• _WHAT IS REQUIRED_: Copy out the data that comes next, character for character, and leave the images aside.
+ + + + +
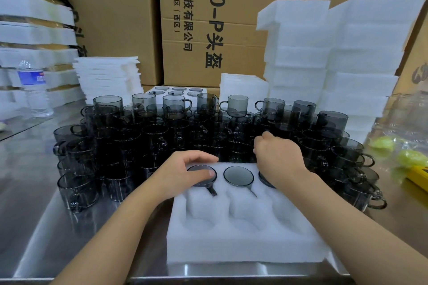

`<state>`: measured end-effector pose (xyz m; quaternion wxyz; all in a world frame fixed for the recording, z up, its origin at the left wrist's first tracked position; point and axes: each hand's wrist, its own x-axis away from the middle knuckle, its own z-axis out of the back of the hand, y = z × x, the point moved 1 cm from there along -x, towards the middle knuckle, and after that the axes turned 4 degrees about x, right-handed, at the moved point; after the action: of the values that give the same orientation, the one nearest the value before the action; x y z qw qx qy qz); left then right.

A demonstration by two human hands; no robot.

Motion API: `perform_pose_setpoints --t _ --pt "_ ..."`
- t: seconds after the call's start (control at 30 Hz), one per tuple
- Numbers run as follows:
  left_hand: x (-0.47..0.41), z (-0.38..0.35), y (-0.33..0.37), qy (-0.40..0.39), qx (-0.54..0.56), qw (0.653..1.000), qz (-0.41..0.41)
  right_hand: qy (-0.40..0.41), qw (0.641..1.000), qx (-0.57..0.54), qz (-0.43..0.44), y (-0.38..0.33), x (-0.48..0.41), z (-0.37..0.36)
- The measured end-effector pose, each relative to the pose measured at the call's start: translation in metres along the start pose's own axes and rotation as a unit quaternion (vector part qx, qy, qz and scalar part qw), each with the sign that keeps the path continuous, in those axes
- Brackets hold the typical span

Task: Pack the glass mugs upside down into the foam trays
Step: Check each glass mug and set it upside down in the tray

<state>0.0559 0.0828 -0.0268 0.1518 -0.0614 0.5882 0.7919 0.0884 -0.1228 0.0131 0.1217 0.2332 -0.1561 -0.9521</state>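
A white foam tray [243,236] lies in front of me on the steel table. Its far row holds three smoked-glass mugs upside down: the left mug [201,177], the middle mug [238,176] and the right mug [266,179], mostly hidden by my right wrist. The near row's pockets hold nothing. My left hand [185,174] curls over the left mug, thumb on its base. My right hand [278,155] reaches past the tray into the crowd of loose mugs [162,136], fingers curled down; what they hold is hidden.
Foam tray stacks [335,65] rise at the back right and foam sheets [108,76] at the back left. A filled tray [176,92] sits behind the mugs. A water bottle [34,90] stands far left; cardboard boxes [208,18] form the back wall. Yellow items [407,157] lie at the right.
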Motion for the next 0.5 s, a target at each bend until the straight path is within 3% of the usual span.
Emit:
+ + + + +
• _SOLUTION TO THE EXERCISE_:
`<state>`: measured end-effector pose (xyz m; quaternion wxyz; all in a world frame fixed for the recording, z up, its origin at the left wrist's first tracked position; point and axes: each hand's wrist, its own x-axis away from the middle knuckle, its own z-axis out of the back of the hand, y = z × x, the point moved 1 cm from there along -x, towards the middle knuckle, and after that the axes turned 4 degrees about x, right-handed, at the moved point; after the action: of the values that give the same orientation, the one nearest the value before the action; x y z qw qx qy qz); left then right.

A demonstration by two human hands; no robot.

Motion API: `perform_pose_setpoints --t _ --pt "_ ..."`
- t: seconds after the call's start (control at 30 Hz), one per tuple
- Numbers run as follows:
  left_hand: x (-0.47..0.41), z (-0.38..0.35), y (-0.33..0.37), qy (-0.40..0.39), qx (-0.54..0.56), qw (0.653..1.000), qz (-0.41..0.41)
  right_hand: qy (-0.40..0.41), qw (0.641..1.000), qx (-0.57..0.54), qz (-0.43..0.44), y (-0.38..0.33), x (-0.48..0.41), z (-0.37..0.36)
- The measured end-effector pose, each relative to the pose measured at the call's start: translation in metres along the start pose's own axes and rotation as a unit quaternion (vector part qx, qy, qz and scalar part qw), each with the sign that keeps the path continuous, in those axes
- Brackets hold the typical span

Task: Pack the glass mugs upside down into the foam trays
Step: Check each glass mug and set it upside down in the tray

<state>0.0559 0.0828 -0.0268 0.1518 -0.0614 0.5882 0.7919 0.0884 -0.1228 0.0131 0.1217 0.2332 -0.1561 -0.9521</state>
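A white foam tray [243,236] lies in front of me on the steel table. Its far row holds three smoked-glass mugs upside down: the left mug [201,177], the middle mug [238,176] and the right mug [266,179], mostly hidden by my right wrist. The near row's pockets hold nothing. My left hand [185,174] curls over the left mug, thumb on its base. My right hand [278,155] reaches past the tray into the crowd of loose mugs [162,136], fingers curled down; what they hold is hidden.
Foam tray stacks [335,65] rise at the back right and foam sheets [108,76] at the back left. A filled tray [176,92] sits behind the mugs. A water bottle [34,90] stands far left; cardboard boxes [208,18] form the back wall. Yellow items [407,157] lie at the right.
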Motion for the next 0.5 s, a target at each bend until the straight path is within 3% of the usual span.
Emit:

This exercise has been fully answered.